---- Supplied material

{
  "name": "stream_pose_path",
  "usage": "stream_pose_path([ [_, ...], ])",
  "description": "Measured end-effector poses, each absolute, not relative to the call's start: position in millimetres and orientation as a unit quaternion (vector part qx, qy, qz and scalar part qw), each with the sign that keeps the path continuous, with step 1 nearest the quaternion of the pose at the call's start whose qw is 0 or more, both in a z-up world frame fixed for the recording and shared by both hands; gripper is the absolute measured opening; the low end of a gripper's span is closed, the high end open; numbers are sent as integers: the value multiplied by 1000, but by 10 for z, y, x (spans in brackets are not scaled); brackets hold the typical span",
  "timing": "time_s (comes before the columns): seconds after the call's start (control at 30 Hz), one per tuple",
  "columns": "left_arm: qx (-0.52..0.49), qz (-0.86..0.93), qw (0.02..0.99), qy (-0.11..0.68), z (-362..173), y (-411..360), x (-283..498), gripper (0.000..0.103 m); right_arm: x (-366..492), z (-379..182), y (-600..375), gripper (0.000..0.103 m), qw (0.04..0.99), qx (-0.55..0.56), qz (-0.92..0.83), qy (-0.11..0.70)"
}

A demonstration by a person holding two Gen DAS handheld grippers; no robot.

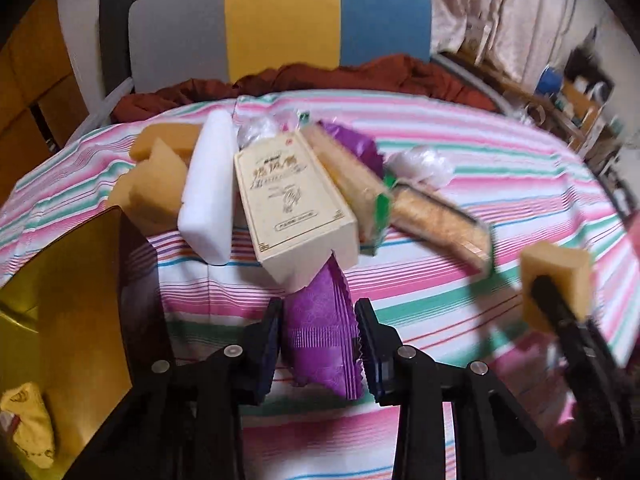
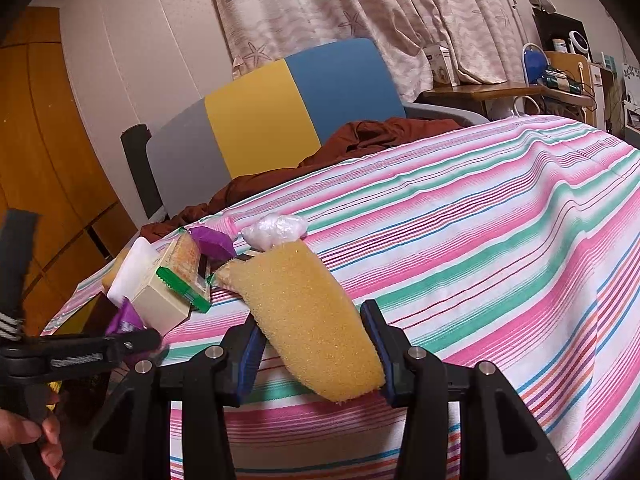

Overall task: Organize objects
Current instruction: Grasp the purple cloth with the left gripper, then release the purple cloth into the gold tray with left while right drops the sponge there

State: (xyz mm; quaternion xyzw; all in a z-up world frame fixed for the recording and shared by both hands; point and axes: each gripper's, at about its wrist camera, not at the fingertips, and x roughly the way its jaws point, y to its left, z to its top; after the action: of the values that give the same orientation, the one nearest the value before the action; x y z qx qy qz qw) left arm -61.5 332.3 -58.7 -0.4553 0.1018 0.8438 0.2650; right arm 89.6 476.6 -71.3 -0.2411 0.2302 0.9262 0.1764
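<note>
My left gripper point(image 1: 318, 320) is shut on a purple packet point(image 1: 320, 336) and holds it above the striped cloth. My right gripper point(image 2: 312, 340) is shut on a yellow sponge point(image 2: 308, 316); the sponge also shows at the right of the left wrist view point(image 1: 556, 280). A pile lies on the bed: a cream box point(image 1: 292, 208), a white foam block point(image 1: 210, 188), yellow sponges point(image 1: 156, 176), cracker packs point(image 1: 436, 220), another purple packet point(image 1: 356, 148) and a clear plastic wad point(image 1: 424, 164).
A box with a gold lining point(image 1: 68, 320) stands open at the lower left, a yellow packet point(image 1: 28, 424) in it. A red-brown cloth point(image 1: 320, 80) and a grey, yellow and blue headboard point(image 1: 280, 20) lie behind. A cluttered desk point(image 2: 560, 84) stands at the far right.
</note>
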Motion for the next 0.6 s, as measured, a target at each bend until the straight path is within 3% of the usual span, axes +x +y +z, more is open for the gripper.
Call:
stream_pose_path([
  [0.6, -401, 852, 335, -33, -82, 2482, -142, 36, 874, -702, 4685, 47, 190, -254, 925, 208],
])
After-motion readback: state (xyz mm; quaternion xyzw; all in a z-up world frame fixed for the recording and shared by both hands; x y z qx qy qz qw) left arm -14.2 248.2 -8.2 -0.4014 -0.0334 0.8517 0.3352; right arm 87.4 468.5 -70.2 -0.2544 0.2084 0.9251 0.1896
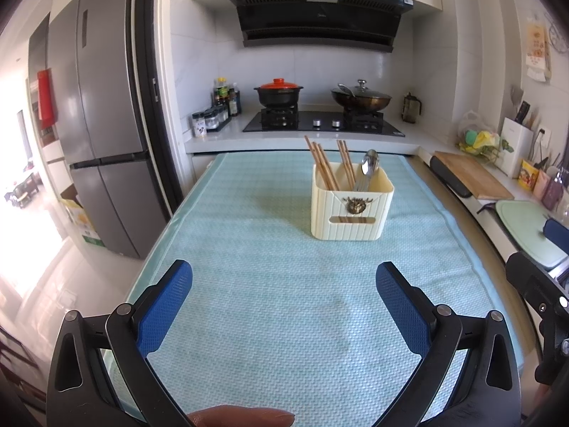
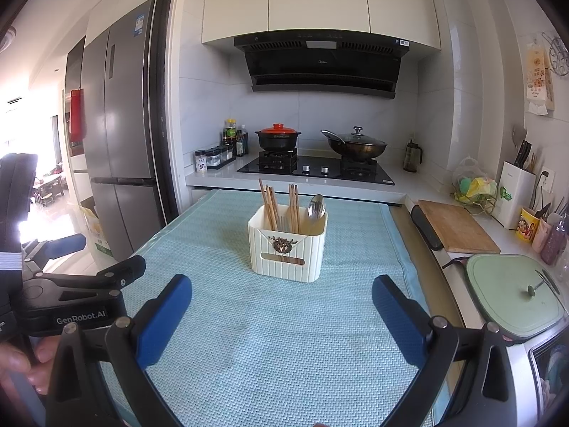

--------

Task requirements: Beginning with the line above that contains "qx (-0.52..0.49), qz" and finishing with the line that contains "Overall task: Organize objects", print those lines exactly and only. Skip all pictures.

The answer:
  "columns": "left_arm: qx (-0.52..0.49), qz (-0.86..0.93), qw (0.02..0.99), qy (-0.11..0.68), z (-362..173), y (-411..360), x (-283..498), gripper (0.000..0.103 m); right_arm: x (-366..492), z (-379..182), y (-600..375), gripper (0.000..0.103 m), qw (0.04..0.99), qx (-0.55..0.56), qz (-0.92..0.83), qy (-0.11..0.70)"
}

A demonstration by a person holding two Gen DAS handheld grippers; no robot.


Overall task: Organize objects

The output contains nothing further.